Segment Start: MATERIAL PROVIDED

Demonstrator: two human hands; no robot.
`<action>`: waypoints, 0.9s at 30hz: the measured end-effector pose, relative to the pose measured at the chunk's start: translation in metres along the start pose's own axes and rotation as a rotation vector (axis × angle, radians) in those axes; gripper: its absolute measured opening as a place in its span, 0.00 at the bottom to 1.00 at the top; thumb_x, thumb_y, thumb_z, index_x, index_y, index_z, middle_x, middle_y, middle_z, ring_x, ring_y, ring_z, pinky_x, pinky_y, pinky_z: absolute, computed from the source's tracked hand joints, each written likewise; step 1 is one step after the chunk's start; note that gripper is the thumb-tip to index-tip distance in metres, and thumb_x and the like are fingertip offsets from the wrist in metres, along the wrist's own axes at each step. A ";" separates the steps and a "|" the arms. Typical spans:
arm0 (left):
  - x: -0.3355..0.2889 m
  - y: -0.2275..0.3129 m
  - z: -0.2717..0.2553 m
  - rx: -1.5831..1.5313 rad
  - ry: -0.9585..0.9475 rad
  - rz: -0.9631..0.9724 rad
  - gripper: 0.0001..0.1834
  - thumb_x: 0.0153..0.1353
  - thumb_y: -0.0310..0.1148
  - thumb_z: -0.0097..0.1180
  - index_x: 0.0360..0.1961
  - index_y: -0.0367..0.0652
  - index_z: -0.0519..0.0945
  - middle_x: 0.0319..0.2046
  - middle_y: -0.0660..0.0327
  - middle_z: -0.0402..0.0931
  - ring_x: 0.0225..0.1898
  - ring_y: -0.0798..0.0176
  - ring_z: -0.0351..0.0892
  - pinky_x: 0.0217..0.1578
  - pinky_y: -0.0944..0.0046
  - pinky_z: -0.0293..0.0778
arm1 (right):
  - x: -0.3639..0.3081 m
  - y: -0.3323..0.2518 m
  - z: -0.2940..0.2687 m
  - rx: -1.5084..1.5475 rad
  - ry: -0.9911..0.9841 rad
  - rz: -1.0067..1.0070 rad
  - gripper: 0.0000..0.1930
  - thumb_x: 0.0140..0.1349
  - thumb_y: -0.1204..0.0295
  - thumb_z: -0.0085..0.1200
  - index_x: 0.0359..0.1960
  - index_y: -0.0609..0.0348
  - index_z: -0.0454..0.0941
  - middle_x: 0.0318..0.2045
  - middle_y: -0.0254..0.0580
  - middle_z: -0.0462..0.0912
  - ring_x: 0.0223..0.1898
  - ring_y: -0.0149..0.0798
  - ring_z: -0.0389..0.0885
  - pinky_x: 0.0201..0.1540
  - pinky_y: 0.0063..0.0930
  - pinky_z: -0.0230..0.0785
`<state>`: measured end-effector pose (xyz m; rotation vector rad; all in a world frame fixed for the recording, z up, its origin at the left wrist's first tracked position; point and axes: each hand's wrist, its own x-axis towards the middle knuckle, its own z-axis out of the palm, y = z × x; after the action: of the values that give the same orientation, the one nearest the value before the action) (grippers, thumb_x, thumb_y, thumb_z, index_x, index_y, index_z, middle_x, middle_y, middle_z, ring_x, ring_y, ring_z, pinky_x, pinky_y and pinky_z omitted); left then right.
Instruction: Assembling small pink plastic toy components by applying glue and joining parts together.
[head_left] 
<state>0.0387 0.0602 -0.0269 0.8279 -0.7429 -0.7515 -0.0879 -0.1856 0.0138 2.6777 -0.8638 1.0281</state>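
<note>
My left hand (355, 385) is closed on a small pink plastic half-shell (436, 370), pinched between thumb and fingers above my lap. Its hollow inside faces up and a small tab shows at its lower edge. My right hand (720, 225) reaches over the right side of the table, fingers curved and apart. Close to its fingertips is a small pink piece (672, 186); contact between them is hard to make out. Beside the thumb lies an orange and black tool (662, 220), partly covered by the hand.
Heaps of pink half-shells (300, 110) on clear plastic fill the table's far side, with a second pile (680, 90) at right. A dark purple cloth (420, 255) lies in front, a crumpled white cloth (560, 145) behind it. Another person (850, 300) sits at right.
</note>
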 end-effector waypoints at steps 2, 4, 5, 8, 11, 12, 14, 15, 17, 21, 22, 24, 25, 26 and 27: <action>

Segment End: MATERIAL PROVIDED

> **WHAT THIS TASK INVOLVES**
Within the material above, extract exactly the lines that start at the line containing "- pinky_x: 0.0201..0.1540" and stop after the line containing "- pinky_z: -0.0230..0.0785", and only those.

> **SOLUTION**
  - pinky_x: 0.0201..0.1540
  - pinky_y: 0.0063..0.0930
  - pinky_z: -0.0230..0.0785

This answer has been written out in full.